I am sorry, I do not know anything about ruby (I believe I should...). When
I execute the command above, the result is not sorted. I want it sorted
numerically by paragraph so the output would be:

112 Defragment Directories: %s
113
$ Title of the form. Will appear at top of screen when a file
$ system is selected from the file systems tab and the defrag action
$ is clicked.

2188 Specify a mount point.
$ error string displayed when no mount point is specified.

2189 Specify a remote server.
$ error string displayed when no remote server is specified.
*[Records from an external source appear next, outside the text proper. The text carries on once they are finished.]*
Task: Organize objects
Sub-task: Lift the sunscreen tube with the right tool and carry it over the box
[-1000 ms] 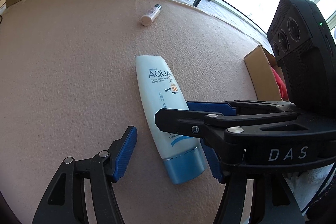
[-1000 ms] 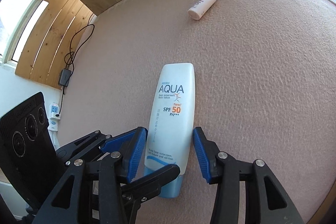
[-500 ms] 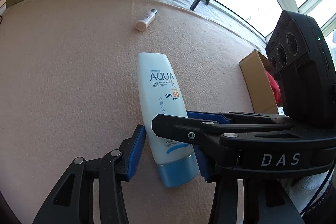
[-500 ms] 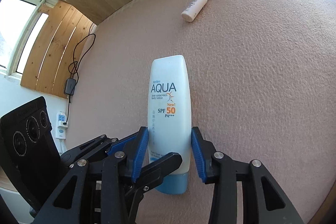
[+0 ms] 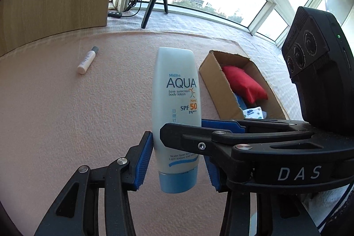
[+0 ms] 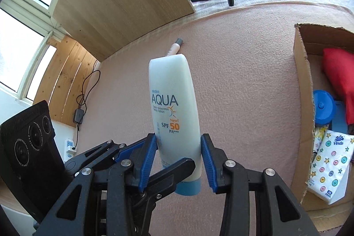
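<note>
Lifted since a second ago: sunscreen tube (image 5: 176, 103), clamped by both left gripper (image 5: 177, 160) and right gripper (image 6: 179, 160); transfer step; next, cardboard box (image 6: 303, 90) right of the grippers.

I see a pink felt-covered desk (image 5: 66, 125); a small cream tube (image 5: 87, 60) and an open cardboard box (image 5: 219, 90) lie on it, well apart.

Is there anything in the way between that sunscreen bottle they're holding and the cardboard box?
Nothing visible. The sunscreen bottle is clamped by both the left gripper and right gripper, and only bare pink mat lies between it and the cardboard box.
</note>
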Demonstrator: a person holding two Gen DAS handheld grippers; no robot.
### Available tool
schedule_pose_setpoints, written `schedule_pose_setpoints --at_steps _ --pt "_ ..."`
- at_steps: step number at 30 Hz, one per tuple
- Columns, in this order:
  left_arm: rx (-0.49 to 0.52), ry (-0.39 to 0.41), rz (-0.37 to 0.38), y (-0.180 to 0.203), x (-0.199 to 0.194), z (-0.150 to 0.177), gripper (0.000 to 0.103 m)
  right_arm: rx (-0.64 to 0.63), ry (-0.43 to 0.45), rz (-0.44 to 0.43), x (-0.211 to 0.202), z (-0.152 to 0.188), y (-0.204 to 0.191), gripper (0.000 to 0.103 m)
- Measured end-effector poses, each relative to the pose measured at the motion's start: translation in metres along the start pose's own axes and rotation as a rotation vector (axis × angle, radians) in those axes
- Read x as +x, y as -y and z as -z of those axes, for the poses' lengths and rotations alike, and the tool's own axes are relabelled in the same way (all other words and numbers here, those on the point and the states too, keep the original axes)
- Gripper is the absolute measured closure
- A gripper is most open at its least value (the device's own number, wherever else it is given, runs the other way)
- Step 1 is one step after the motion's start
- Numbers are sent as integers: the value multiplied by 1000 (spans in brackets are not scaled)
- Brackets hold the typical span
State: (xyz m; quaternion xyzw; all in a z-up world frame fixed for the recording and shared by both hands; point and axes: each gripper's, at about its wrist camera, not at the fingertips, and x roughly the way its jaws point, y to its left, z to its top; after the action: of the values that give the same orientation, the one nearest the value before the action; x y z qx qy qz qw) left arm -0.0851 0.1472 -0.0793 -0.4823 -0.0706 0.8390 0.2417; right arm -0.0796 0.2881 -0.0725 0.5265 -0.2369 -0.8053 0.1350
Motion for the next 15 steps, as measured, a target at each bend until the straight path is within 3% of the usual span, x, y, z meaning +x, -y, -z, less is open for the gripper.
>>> schedule_pose_setpoints --at_steps 15 --pt "180 -52 158 136 51 -12 54 158 135 70 -99 27 98 67"
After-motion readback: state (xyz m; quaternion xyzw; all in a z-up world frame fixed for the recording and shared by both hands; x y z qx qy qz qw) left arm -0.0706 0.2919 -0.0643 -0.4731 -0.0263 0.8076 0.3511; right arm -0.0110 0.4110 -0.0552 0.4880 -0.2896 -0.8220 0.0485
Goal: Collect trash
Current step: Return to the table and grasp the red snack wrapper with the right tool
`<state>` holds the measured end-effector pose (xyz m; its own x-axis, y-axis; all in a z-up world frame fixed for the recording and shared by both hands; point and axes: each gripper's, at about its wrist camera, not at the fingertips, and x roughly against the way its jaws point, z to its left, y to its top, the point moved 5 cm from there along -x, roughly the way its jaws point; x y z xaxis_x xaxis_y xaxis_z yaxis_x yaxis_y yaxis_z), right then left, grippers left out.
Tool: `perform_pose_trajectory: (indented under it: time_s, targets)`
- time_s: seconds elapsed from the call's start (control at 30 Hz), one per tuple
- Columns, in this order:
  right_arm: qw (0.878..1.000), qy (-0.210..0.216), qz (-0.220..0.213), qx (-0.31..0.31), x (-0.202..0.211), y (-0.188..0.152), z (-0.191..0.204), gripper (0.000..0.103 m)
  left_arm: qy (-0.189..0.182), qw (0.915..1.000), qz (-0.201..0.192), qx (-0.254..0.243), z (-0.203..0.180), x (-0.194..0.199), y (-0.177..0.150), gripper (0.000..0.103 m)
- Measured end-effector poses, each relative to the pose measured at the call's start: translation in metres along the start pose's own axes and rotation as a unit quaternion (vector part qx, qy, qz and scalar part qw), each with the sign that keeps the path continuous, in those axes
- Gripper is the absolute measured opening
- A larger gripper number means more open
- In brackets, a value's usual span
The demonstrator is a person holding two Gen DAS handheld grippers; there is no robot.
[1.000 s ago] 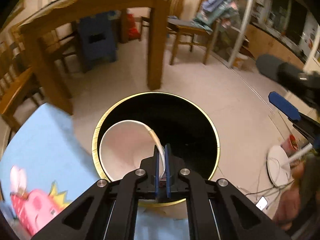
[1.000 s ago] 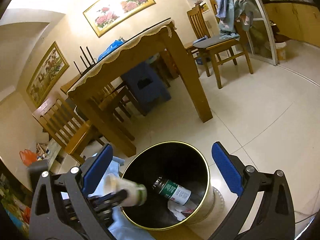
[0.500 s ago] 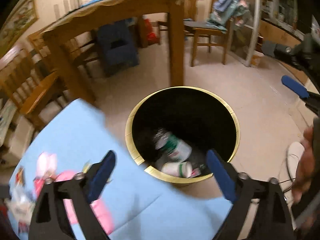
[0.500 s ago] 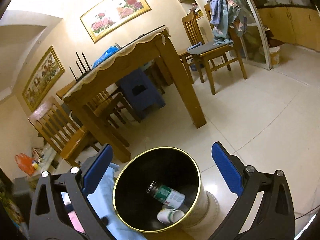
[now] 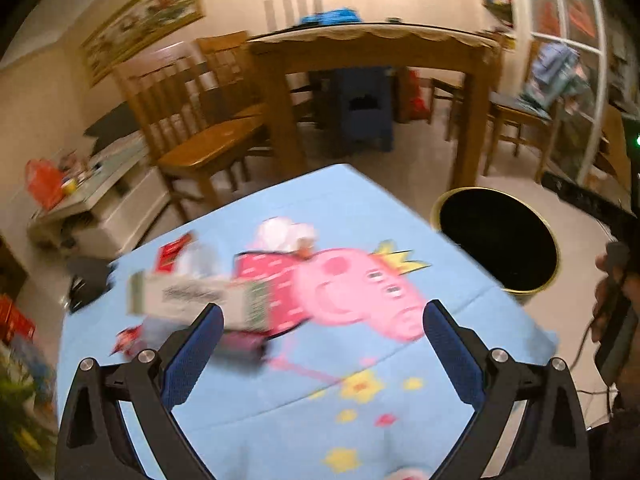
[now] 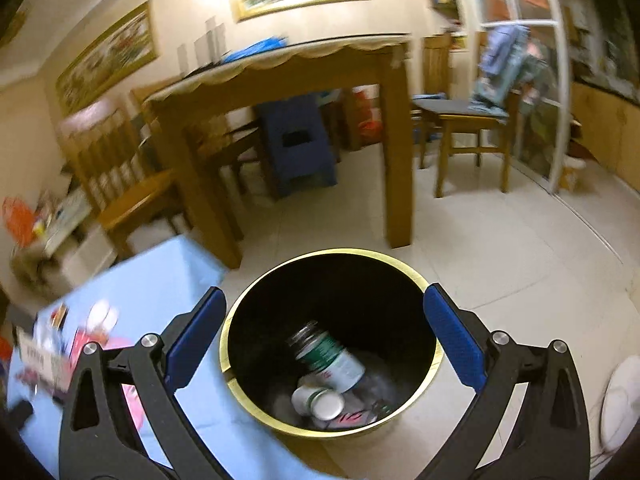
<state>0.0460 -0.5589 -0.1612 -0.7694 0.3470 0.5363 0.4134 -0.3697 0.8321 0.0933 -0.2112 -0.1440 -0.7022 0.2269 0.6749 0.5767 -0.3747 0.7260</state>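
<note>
trash bin [image 6: 240, 380] sits at my right view's lower centre between my spread, empty right gripper [image 6: 324, 348] tips; my left gripper [image 5: 320, 356], spread too, frames a blurred carton [image 5: 192, 300] at left.

The bin [image 6: 434, 354] looks like glossy black metal with a brass-coloured rim; a smooth printed cloth [image 5: 360, 208] covers the desk; the floor [image 6: 500, 248] is glossy tile.

Between the spread fingers of the right gripper [image 6: 323, 342], the round black gold-rimmed bin [image 6: 230, 334] gapes unobstructed. Ahead of the left gripper [image 5: 320, 350], a white-and-green carton [image 5: 192, 298] and crumpled white paper [image 5: 286, 234] clutter the blue cartoon-print tablecloth [image 5: 280, 408].
</note>
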Motion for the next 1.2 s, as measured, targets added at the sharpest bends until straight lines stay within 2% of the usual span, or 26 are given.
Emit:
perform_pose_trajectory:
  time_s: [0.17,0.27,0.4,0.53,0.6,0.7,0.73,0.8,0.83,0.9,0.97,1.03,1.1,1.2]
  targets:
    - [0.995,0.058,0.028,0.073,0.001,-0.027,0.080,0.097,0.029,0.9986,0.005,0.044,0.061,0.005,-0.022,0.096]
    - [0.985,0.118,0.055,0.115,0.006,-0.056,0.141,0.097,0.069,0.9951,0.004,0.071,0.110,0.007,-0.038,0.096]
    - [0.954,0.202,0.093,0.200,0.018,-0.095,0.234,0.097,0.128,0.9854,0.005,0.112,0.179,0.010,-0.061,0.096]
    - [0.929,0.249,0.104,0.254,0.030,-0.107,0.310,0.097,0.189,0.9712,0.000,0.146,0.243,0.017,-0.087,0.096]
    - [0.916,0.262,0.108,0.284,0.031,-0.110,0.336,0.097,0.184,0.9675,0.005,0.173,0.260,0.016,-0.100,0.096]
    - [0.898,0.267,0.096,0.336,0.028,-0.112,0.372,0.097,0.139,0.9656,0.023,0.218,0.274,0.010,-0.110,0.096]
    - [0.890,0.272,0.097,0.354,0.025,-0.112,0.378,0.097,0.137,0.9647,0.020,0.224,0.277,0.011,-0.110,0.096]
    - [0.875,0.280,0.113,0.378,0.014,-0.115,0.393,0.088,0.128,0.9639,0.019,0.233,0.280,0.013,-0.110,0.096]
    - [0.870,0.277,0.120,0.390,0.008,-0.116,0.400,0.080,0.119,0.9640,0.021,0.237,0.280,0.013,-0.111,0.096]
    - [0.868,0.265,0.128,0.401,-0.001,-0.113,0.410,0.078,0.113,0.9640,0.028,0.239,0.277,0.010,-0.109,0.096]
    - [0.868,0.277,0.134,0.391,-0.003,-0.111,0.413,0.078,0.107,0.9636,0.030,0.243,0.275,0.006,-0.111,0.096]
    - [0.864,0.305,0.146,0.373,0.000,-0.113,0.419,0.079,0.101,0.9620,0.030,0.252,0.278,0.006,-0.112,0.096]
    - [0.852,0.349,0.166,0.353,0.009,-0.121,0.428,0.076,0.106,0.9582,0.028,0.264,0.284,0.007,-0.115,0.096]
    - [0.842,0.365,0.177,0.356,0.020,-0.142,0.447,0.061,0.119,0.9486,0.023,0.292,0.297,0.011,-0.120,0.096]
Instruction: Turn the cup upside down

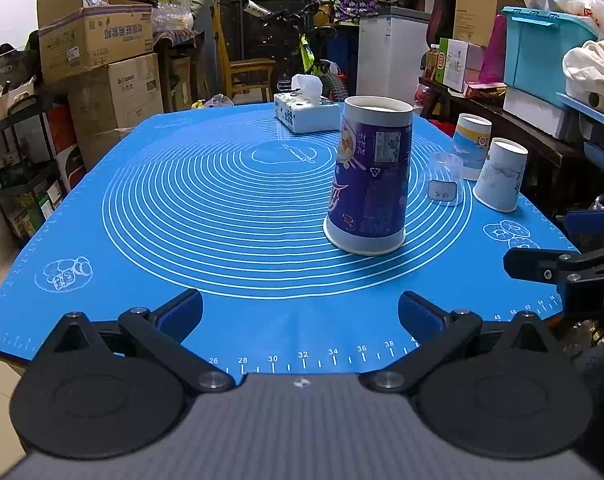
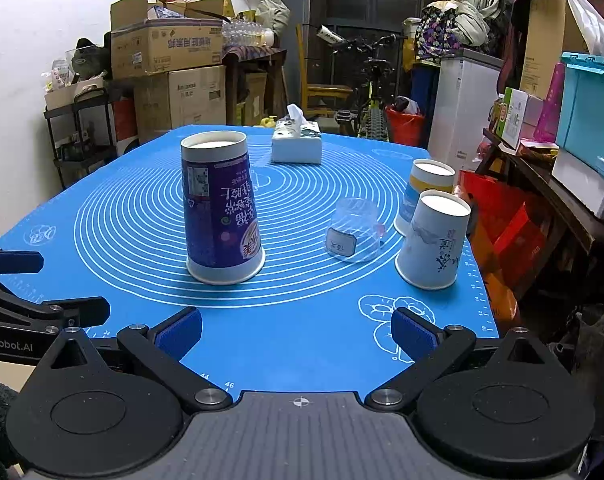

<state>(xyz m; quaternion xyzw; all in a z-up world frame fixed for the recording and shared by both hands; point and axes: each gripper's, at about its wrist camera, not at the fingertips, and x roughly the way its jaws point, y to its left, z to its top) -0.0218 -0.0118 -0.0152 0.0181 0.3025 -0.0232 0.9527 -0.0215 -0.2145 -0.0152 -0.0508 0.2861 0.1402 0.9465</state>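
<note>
A tall purple paper cup (image 1: 369,176) (image 2: 220,208) stands upside down on the blue mat (image 1: 182,208) (image 2: 309,320), wide rim down. A clear plastic cup (image 1: 445,178) (image 2: 355,230), a light blue paper cup (image 1: 499,176) (image 2: 433,240) and a yellow-banded paper cup (image 1: 471,144) (image 2: 423,188) also stand upside down to its right. My left gripper (image 1: 300,314) is open and empty, near the mat's front edge, short of the purple cup. My right gripper (image 2: 298,334) is open and empty, in front of the cups.
A tissue box (image 1: 305,110) (image 2: 297,142) sits at the mat's far side. Cardboard boxes (image 1: 98,40) stack at the left, a bicycle (image 2: 371,92) and white cabinet (image 1: 391,56) behind, storage bins (image 1: 541,52) on the right. The right gripper's finger shows in the left wrist view (image 1: 533,268).
</note>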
2190 Specify a remote directory.
$ error string displayed when no remote directory is specified.


Xicheng

2006-02-22, 6:04 pm

Jeff wrote:
> William James wrote:
>
>
> I am sorry, I do not know anything about ruby (I believe I should...). When
> I execute the command above, the result is not sorted. I want it sorted
> numerically by paragraph so the output would be:


how about using PERL (if your file is not very huge):

perl -n00e '$h{$_}++ }{ print sort {$a <=> $b} keys %h' myfile.txt

Xicheng

> 112 Defragment Directories: %s
> 113
> $ Title of the form. Will appear at top of screen when a file
> $ system is selected from the file systems tab and the defrag action
> $ is clicked.
>
> 2188 Specify a mount point.
> $ error string displayed when no mount point is specified.
>
> 2189 Specify a remote server.
> $ error string displayed when no remote server is specified.
>
> 2190 Specify a remote directory.
> $ error string displayed when no remote directory is specified.


Jeff

2006-02-22, 6:04 pm


I want to apologize. Both ruby and PERL scripts work like a charm.
My "real" file had CR/LF.

Thank you so much!
Jeff

William James

2006-02-22, 6:04 pm

Jeff wrote:
> William James wrote:
>
>
> I am sorry, I do not know anything about ruby (I believe I should...). When
> I execute the command above, the result is not sorted. I want it sorted
> numerically by paragraph so the output would be:
>
> 112 Defragment Directories: %s
> 113
> $ Title of the form. Will appear at top of screen when a file
> $ system is selected from the file systems tab and the defrag action
> $ is clicked.
>
> 2188 Specify a mount point.
> $ error string displayed when no mount point is specified.
>
> 2189 Specify a remote server.
> $ error string displayed when no remote server is specified.
>
> 2190 Specify a remote directory.
> $ error string displayed when no remote directory is specified.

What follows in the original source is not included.